About this task
When a line of the entries contains "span", please list that line.

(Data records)
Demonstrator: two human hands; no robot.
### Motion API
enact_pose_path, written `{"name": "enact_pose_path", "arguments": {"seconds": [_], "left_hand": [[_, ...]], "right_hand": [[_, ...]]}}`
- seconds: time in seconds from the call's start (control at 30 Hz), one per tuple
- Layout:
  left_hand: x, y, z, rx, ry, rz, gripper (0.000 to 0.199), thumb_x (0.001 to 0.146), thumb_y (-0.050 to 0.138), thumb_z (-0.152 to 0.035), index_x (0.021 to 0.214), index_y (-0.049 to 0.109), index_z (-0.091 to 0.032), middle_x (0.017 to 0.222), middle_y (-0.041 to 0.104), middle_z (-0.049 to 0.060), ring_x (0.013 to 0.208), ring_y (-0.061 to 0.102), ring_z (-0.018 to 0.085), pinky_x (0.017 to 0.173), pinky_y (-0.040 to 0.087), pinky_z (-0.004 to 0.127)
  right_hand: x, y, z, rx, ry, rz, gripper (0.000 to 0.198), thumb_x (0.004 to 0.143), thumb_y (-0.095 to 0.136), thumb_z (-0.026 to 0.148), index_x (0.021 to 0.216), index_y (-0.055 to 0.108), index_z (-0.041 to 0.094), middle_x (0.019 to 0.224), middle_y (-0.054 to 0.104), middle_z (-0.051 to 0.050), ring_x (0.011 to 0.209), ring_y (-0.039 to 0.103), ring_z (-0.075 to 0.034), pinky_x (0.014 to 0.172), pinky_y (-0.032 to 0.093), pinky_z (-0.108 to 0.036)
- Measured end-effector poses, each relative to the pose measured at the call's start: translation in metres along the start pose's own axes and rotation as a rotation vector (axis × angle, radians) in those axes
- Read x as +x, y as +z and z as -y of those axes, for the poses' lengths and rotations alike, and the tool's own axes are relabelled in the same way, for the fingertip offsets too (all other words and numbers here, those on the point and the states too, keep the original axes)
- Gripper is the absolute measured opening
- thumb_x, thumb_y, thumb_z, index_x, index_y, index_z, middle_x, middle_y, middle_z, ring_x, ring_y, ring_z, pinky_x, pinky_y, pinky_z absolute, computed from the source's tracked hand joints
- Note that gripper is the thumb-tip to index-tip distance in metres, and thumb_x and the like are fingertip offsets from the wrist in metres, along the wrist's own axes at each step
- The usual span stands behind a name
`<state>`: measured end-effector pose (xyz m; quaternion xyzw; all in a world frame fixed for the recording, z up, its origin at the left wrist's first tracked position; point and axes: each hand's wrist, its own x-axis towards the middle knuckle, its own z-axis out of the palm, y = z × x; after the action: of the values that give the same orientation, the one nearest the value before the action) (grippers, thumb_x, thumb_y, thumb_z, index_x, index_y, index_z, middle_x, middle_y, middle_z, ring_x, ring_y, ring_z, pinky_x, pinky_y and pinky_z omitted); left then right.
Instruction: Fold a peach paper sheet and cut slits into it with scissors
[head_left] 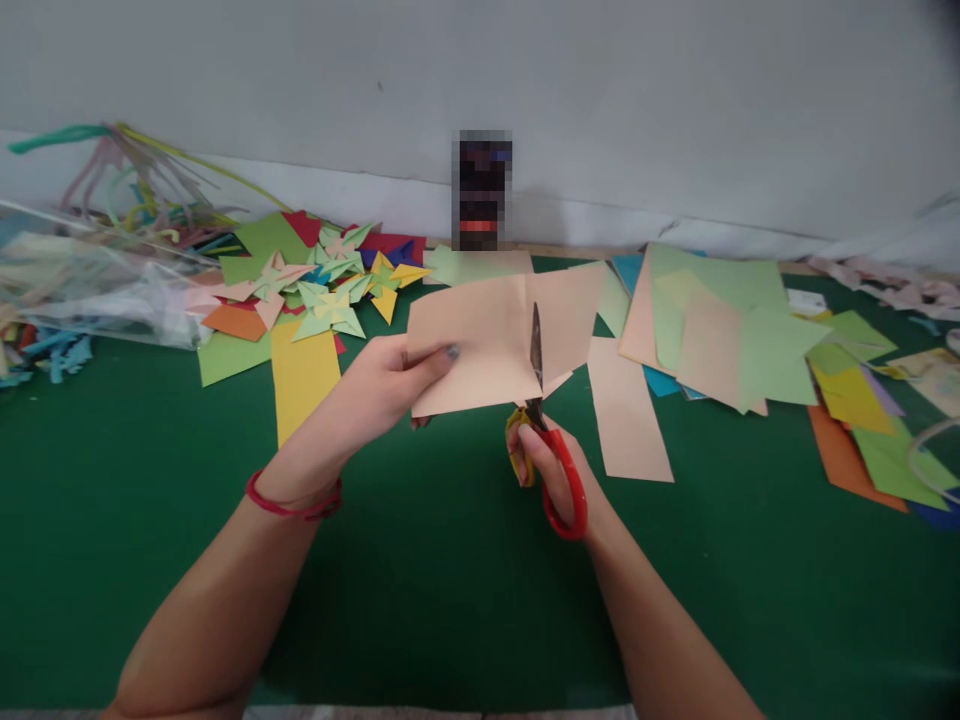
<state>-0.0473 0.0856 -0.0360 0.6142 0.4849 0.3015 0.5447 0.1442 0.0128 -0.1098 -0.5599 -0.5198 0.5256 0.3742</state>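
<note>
My left hand (405, 375) pinches the left part of a peach sheet of paper (480, 340), thumb on top and fingers underneath. A vertical crease runs down the sheet, right of its middle. My right hand (551, 460) grips a pair of scissors (568, 490) with a red handle loop; yellow shows on the other loop. The blades are parted at the sheet's lower edge, close to the crease, one blade in front of the paper. A peach paper strip (630, 410) lies on the table to the right of the sheet.
Folded paper stars (330, 305) and coloured sheets lie at left, beside a clear plastic bag (112, 290). A yellow strip (304, 380) is near my left forearm. Green and peach sheets (712, 320) overlap at right. A blurred-out dark object (482, 190) stands against the wall.
</note>
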Motion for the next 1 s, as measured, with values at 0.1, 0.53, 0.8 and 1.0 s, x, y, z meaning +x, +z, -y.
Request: {"name": "enact_pose_path", "arguments": {"seconds": [0.1, 0.53, 0.8, 1.0], "left_hand": [[-0.0009, 0.0007, -0.0007, 0.013, -0.015, 0.015, 0.026, 0.081, 0.054, -0.036, 0.068, 0.063, -0.016, 0.048, 0.052, -0.001, 0.037, 0.043, 0.008, 0.034, 0.031, 0.017], [-0.0032, 0.0012, -0.0067, 0.108, -0.062, 0.061, 0.03, 0.083, 0.05, -0.038, 0.07, 0.062, -0.014, 0.046, 0.048, -0.003, 0.039, 0.041, 0.007, 0.037, 0.032, 0.017], [-0.0031, 0.001, -0.0076, 0.118, -0.068, 0.061, 0.029, 0.083, 0.049, -0.037, 0.071, 0.062, -0.014, 0.045, 0.046, -0.003, 0.038, 0.041, 0.008, 0.036, 0.031, 0.017], [-0.0027, 0.0007, -0.0055, 0.113, -0.063, 0.055, 0.029, 0.083, 0.05, -0.038, 0.07, 0.061, -0.015, 0.044, 0.046, -0.003, 0.038, 0.041, 0.008, 0.036, 0.03, 0.016]], "right_hand": [[-0.0014, 0.0009, 0.0042, 0.001, 0.029, -0.033, 0.038, 0.086, 0.041, 0.056, 0.074, 0.046, 0.021, 0.056, 0.045, 0.003, 0.048, 0.046, -0.012, 0.049, 0.041, -0.026], [-0.0044, 0.0034, -0.0019, -0.013, 0.027, -0.114, 0.04, 0.086, 0.04, 0.057, 0.07, 0.046, 0.02, 0.057, 0.045, 0.003, 0.043, 0.048, -0.01, 0.041, 0.043, -0.023], [-0.0046, 0.0047, -0.0033, -0.03, 0.026, -0.137, 0.041, 0.086, 0.04, 0.057, 0.069, 0.046, 0.02, 0.055, 0.044, 0.004, 0.041, 0.048, -0.01, 0.039, 0.043, -0.022], [-0.0029, 0.0035, -0.0038, -0.047, -0.015, -0.118, 0.04, 0.086, 0.039, 0.057, 0.071, 0.044, 0.02, 0.054, 0.043, 0.004, 0.041, 0.045, -0.009, 0.04, 0.04, -0.023]]}}
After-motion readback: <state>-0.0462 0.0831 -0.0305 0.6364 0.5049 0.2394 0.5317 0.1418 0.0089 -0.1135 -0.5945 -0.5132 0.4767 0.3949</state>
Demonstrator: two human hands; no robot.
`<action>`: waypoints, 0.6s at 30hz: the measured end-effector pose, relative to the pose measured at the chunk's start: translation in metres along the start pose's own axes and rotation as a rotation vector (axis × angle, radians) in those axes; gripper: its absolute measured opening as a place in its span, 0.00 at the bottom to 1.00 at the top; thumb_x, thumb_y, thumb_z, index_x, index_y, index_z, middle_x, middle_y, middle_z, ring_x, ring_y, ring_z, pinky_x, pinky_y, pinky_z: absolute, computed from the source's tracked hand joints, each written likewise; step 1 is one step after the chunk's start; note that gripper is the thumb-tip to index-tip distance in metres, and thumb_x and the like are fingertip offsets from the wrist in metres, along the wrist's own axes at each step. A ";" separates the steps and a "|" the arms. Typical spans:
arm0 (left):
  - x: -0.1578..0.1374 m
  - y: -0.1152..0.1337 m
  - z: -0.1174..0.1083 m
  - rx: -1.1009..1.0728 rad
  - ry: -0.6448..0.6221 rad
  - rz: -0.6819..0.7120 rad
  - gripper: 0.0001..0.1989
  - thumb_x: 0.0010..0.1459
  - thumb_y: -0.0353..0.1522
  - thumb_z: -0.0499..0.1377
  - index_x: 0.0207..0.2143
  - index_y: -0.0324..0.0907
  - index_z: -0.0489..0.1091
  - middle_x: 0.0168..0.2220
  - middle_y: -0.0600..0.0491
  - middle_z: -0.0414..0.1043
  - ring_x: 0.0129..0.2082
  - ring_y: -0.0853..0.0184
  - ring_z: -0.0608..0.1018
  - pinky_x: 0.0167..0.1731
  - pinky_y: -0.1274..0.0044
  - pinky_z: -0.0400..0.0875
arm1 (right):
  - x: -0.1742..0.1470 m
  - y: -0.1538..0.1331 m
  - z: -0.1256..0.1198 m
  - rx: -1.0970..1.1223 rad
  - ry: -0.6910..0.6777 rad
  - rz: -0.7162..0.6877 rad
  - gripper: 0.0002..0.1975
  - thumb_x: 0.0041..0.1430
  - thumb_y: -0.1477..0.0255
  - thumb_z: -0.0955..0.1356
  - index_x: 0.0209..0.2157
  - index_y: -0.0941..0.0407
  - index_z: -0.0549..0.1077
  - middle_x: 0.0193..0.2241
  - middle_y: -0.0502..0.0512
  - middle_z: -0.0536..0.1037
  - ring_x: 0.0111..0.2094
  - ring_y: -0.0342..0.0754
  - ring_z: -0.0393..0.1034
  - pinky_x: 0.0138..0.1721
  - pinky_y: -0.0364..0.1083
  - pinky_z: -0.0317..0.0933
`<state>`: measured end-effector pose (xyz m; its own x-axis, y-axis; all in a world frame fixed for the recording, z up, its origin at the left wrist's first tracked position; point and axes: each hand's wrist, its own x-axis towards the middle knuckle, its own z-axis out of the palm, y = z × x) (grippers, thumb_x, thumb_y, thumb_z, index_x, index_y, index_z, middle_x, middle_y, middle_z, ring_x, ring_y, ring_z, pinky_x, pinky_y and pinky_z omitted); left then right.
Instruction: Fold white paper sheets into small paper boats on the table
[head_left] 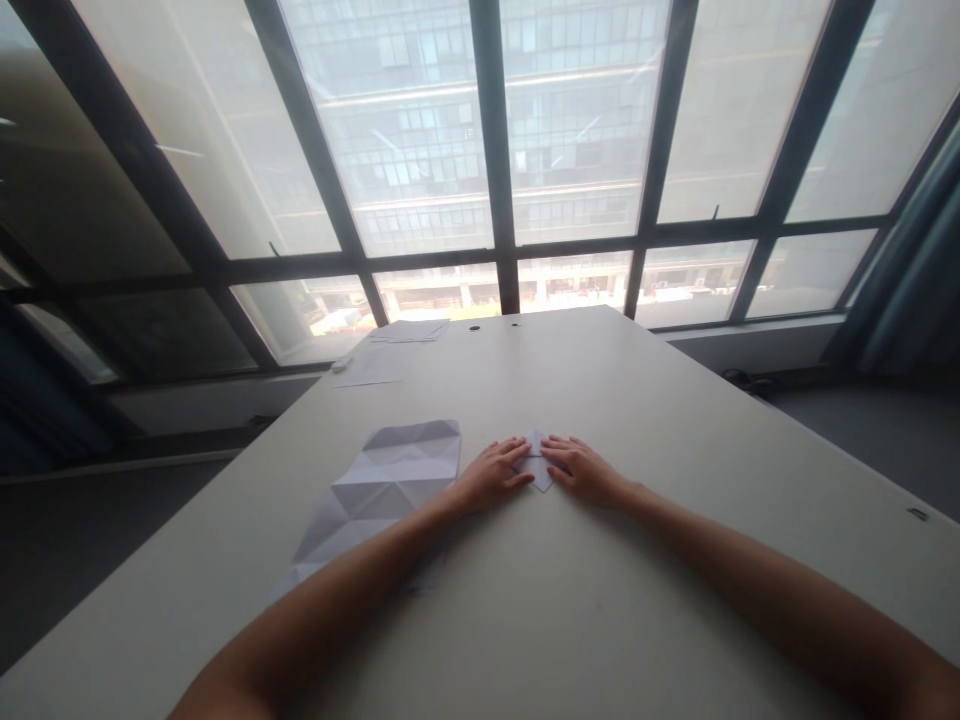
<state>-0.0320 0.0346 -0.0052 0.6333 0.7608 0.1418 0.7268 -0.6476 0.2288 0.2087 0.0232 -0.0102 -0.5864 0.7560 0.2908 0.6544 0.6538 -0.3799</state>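
A small folded piece of white paper lies on the white table, its lower end coming to a point. My left hand rests on its left side, fingers stretched out and flat. From the other side my right hand presses on its right edge, also with extended fingers. A crease runs across the paper between the two hands. Left of my left hand lies a larger creased sheet of paper, unfolded and partly covered by my left forearm.
Flat paper sheets lie at the table's far left, with a small white object beside them. Two dark holes show near the far edge of the table. Beyond stand tall windows; a curtain hangs at the right.
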 end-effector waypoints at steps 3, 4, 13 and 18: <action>0.000 0.000 -0.001 0.012 -0.013 0.025 0.28 0.67 0.47 0.47 0.65 0.46 0.57 0.66 0.47 0.54 0.66 0.58 0.56 0.64 0.65 0.51 | 0.001 -0.001 -0.002 -0.016 -0.026 0.022 0.24 0.65 0.69 0.61 0.62 0.52 0.64 0.62 0.57 0.63 0.65 0.53 0.53 0.64 0.58 0.45; 0.000 0.000 -0.001 0.018 -0.028 0.028 0.28 0.68 0.46 0.45 0.65 0.46 0.56 0.67 0.47 0.52 0.67 0.58 0.55 0.64 0.64 0.50 | 0.001 -0.001 -0.002 -0.019 -0.035 0.026 0.24 0.65 0.69 0.61 0.62 0.52 0.63 0.63 0.58 0.63 0.65 0.53 0.53 0.64 0.59 0.45; -0.002 0.003 -0.005 0.075 -0.146 -0.011 0.32 0.66 0.52 0.41 0.68 0.53 0.44 0.71 0.48 0.32 0.69 0.53 0.39 0.63 0.55 0.37 | 0.000 -0.006 -0.007 -0.100 -0.070 0.021 0.25 0.68 0.62 0.58 0.64 0.52 0.59 0.64 0.58 0.60 0.65 0.54 0.52 0.63 0.58 0.44; -0.003 0.005 -0.004 0.092 -0.095 -0.034 0.29 0.68 0.49 0.38 0.67 0.53 0.50 0.70 0.48 0.39 0.69 0.53 0.40 0.63 0.53 0.41 | -0.001 -0.012 -0.011 -0.187 -0.074 0.005 0.25 0.69 0.59 0.56 0.63 0.52 0.61 0.63 0.61 0.62 0.62 0.56 0.56 0.62 0.58 0.46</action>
<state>-0.0314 0.0293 -0.0005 0.6272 0.7777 0.0424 0.7667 -0.6261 0.1419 0.2063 0.0152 0.0034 -0.6117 0.7594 0.2216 0.7306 0.6497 -0.2099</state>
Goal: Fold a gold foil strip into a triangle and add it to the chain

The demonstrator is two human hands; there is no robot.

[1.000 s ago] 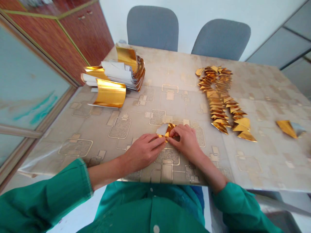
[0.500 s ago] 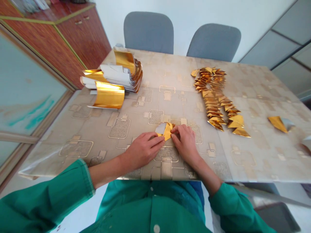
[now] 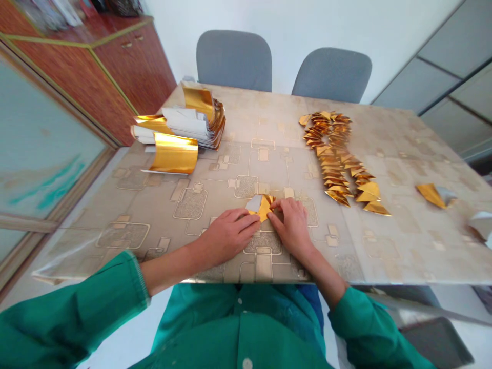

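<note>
A small piece of gold foil paper [image 3: 264,206], partly folded and with a white area showing, lies on the table between both hands. My left hand [image 3: 229,233] has its fingers closed on the paper's left edge. On the right edge, my right hand [image 3: 292,221] pinches the paper between thumb and bent fingers. Farther back on the left are stacked sheets of gold and white paper [image 3: 186,123], with a curved gold sheet [image 3: 175,154] in front. Folded gold pieces [image 3: 334,148] stand in linked-looking rows to the right.
The table [image 3: 215,202] has a patterned plastic cover. A loose gold-and-white piece [image 3: 432,195] and a white object [image 3: 480,225] lie at the right. Two grey chairs [image 3: 233,59] stand behind the table, and a wooden cabinet [image 3: 132,66] is at the left.
The camera view has shifted slightly, so the background sits a little lower. Both hands stay on the gold paper; the right thumb has moved slightly left along its edge.
</note>
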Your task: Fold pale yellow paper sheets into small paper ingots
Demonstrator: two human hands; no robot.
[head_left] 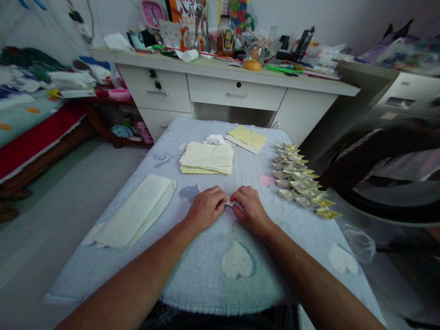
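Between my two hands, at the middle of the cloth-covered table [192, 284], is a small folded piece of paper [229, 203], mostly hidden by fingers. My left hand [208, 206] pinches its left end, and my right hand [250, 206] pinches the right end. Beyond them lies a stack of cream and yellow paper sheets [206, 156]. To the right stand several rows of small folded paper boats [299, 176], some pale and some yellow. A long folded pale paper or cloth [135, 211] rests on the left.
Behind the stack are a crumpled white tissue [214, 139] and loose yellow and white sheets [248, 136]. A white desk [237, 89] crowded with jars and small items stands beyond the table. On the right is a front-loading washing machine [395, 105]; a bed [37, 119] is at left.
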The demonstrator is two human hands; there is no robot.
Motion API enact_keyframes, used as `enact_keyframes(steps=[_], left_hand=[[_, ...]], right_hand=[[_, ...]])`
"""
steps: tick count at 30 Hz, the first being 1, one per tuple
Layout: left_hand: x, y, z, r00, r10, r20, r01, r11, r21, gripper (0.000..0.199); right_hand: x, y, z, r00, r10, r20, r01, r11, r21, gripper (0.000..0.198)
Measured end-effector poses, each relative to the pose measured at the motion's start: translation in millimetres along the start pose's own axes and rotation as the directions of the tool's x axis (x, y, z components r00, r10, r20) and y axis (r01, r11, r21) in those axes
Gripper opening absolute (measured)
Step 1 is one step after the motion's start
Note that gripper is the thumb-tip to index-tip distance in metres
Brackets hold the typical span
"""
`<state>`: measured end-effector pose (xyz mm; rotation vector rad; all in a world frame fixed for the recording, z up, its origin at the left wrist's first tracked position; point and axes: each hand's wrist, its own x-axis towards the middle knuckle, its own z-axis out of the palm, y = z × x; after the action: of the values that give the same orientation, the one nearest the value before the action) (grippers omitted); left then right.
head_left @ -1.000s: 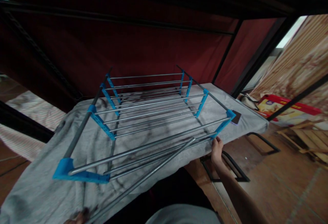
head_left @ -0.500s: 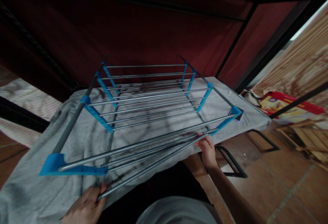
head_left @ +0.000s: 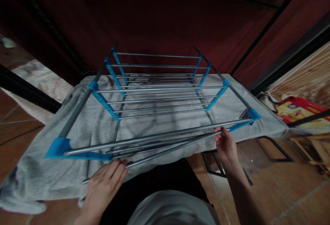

Response to the exercise
- The usual span stands behind a name
`<action>`: waypoints, 0.6s at 30hz: the measured end-effector pose, relative to the pose measured at the chunk's start: translation in metres along the start pose's own axes and rotation as a rotation vector (axis × angle, radians) in those axes; gripper: its absolute measured opening as a place in its span, 0.00 at the bottom to 1.00 at the top; thumb_x, thumb_y, thumb_z, index_x, index_y, index_z, middle_x, middle_y, middle_z, ring_x, ring_y, ring_z, pinky_x, pinky_y, pinky_z: absolute, computed from the source's tracked hand joints, each written likewise; step 1 is one step after the chunk's start; note that gripper is the thumb-tip to index-tip distance in metres, and thumb_x and the like are fingertip offsets from the wrist in metres, along the wrist's own axes at each step. A ";" separates the steps and a "|" the arms. Typical spans:
Brackets hold the typical span

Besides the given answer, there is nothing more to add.